◆ Work instruction: Look below for the lines from the one with "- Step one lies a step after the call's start" to the one with "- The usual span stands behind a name", and copy exactly those lines, both ends included.

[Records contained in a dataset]
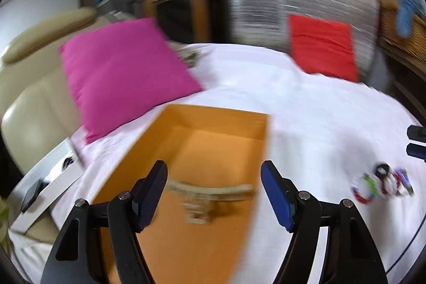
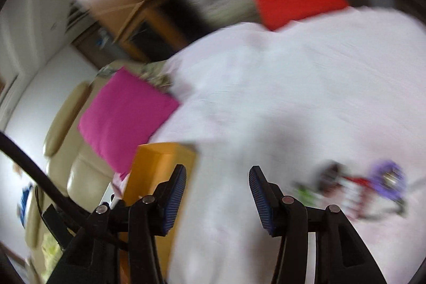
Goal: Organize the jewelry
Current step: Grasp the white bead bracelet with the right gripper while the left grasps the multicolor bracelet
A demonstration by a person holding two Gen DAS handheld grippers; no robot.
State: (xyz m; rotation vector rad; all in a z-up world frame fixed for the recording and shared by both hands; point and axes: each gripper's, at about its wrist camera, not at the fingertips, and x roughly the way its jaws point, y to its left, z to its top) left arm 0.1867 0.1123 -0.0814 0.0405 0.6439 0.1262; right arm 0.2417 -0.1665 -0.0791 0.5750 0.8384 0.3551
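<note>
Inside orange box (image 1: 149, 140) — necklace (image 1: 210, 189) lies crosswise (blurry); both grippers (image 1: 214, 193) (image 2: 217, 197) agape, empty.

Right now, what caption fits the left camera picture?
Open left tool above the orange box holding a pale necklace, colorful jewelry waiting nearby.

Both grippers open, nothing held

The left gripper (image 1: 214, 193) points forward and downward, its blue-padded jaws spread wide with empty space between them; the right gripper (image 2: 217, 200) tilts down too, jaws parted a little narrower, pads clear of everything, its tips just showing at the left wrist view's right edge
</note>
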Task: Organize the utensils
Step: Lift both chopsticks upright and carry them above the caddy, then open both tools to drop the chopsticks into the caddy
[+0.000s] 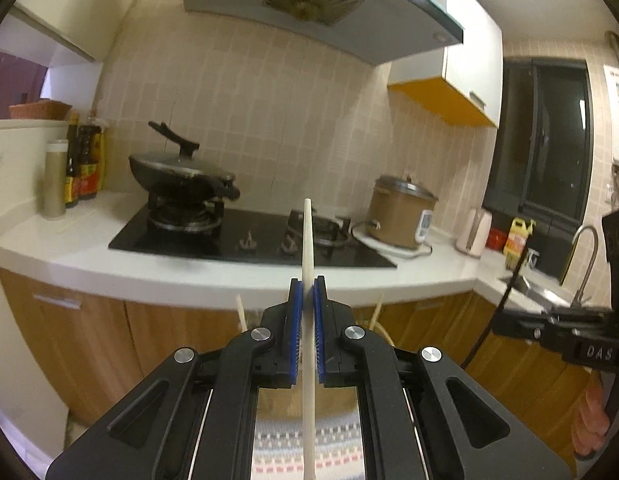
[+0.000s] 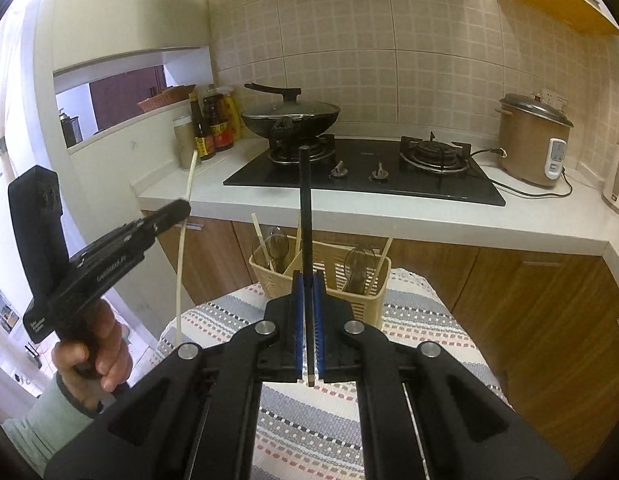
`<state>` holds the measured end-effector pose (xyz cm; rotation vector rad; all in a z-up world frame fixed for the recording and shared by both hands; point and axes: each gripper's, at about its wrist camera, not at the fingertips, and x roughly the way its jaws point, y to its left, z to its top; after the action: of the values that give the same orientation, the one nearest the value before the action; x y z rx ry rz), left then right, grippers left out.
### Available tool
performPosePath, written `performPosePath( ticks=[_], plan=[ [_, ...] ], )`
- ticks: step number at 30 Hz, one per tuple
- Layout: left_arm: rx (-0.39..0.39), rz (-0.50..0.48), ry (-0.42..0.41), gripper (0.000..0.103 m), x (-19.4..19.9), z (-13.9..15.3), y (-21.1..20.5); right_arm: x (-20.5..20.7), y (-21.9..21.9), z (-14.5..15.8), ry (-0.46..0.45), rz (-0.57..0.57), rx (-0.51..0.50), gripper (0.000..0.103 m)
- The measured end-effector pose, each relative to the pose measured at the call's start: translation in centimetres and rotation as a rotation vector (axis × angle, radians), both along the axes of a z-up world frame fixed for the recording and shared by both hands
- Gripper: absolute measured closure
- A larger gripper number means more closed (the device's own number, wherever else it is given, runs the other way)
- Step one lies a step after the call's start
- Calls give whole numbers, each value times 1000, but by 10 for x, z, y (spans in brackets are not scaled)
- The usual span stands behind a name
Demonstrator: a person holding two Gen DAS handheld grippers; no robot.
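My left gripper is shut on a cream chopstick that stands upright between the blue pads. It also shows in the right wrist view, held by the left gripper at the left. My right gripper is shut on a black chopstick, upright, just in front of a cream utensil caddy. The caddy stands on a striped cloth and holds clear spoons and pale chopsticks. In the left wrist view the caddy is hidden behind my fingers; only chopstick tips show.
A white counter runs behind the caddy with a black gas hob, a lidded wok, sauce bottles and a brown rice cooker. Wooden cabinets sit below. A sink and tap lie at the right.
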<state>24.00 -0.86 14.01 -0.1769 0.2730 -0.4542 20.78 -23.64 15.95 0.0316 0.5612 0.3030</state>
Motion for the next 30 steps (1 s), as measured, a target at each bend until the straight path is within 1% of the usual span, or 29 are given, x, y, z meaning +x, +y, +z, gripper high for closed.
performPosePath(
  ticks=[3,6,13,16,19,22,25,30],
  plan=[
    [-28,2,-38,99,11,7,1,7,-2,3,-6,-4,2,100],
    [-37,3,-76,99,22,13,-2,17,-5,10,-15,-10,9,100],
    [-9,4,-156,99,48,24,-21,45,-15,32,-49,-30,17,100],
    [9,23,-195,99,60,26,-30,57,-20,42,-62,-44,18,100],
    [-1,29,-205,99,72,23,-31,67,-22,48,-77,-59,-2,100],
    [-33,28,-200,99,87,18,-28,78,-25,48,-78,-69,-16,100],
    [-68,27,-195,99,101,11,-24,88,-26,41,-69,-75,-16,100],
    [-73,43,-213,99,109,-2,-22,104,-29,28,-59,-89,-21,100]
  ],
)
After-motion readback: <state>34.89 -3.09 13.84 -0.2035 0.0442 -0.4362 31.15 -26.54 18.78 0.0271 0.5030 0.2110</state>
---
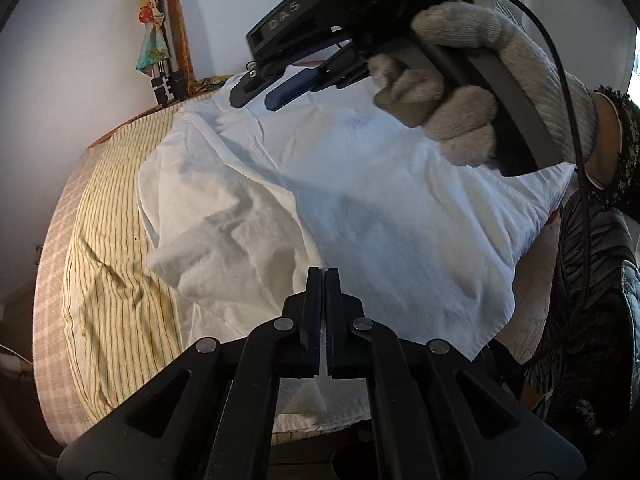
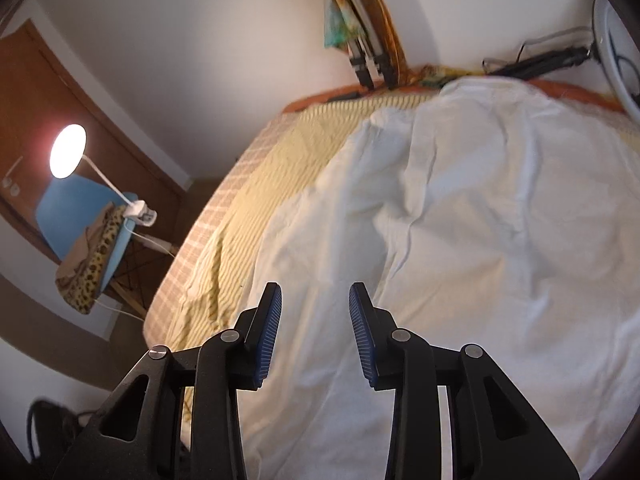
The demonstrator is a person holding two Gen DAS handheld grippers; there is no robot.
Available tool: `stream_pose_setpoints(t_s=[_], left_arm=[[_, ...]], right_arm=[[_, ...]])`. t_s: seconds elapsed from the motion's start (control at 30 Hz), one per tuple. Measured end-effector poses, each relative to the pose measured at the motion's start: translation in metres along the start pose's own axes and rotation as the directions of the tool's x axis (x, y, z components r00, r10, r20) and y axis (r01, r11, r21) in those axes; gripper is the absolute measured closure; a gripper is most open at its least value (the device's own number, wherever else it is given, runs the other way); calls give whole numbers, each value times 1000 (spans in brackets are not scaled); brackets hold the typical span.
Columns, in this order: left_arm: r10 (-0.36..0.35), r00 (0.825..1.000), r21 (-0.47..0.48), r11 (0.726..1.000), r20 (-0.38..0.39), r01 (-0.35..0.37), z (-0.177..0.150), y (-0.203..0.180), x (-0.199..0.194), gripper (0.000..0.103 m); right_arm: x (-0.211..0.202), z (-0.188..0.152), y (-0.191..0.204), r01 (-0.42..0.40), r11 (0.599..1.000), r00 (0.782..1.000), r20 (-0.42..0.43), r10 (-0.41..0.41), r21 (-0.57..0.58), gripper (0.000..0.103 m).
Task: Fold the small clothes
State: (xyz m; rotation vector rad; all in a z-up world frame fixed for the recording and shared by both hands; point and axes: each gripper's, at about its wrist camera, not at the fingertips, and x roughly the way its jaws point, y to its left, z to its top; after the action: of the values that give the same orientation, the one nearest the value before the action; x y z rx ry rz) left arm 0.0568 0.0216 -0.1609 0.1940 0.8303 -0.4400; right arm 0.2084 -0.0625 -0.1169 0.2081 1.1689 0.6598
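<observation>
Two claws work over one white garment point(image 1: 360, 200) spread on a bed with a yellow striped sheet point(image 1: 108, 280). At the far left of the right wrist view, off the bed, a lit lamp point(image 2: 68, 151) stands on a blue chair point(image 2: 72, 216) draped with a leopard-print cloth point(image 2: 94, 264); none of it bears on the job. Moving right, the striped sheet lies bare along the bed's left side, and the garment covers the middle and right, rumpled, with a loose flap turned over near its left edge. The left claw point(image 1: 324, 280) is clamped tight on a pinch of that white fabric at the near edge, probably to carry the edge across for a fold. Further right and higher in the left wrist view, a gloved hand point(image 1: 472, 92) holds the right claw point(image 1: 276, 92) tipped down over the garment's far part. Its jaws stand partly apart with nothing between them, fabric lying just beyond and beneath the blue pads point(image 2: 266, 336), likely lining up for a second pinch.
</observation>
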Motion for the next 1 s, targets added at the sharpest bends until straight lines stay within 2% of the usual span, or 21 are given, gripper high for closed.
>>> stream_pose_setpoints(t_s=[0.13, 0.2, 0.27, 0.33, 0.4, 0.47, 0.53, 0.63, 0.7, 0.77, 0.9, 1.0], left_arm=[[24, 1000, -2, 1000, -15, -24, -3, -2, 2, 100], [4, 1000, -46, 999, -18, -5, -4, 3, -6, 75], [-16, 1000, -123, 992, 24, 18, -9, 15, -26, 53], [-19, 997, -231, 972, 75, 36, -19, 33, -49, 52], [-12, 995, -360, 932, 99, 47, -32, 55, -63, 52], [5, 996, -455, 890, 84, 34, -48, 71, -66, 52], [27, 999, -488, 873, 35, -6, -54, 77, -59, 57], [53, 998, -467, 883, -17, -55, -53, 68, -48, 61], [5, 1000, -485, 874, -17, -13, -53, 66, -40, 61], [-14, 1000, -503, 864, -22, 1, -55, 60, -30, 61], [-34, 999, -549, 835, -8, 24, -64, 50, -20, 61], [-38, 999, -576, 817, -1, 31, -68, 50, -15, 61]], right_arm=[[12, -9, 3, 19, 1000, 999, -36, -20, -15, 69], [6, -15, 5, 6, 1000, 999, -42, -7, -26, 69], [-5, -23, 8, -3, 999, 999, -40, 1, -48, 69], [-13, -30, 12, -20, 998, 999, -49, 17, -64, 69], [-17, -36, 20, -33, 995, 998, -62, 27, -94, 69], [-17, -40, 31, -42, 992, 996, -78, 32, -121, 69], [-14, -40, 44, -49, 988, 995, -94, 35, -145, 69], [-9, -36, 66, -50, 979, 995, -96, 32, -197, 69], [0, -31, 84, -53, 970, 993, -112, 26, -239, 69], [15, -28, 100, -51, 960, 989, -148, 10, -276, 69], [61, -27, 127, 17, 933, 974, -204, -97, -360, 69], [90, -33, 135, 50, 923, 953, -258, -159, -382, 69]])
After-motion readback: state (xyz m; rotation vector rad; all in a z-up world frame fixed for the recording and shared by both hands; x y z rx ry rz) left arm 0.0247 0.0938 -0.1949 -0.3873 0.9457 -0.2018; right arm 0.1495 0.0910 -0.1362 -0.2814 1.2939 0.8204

◆ Answer box:
- Step one lies a step after the call's start
- Calls give whole numbers, each value times 1000, but by 10 for x, z, y (spans in brackets are not scaled)
- The usual span stands behind a name

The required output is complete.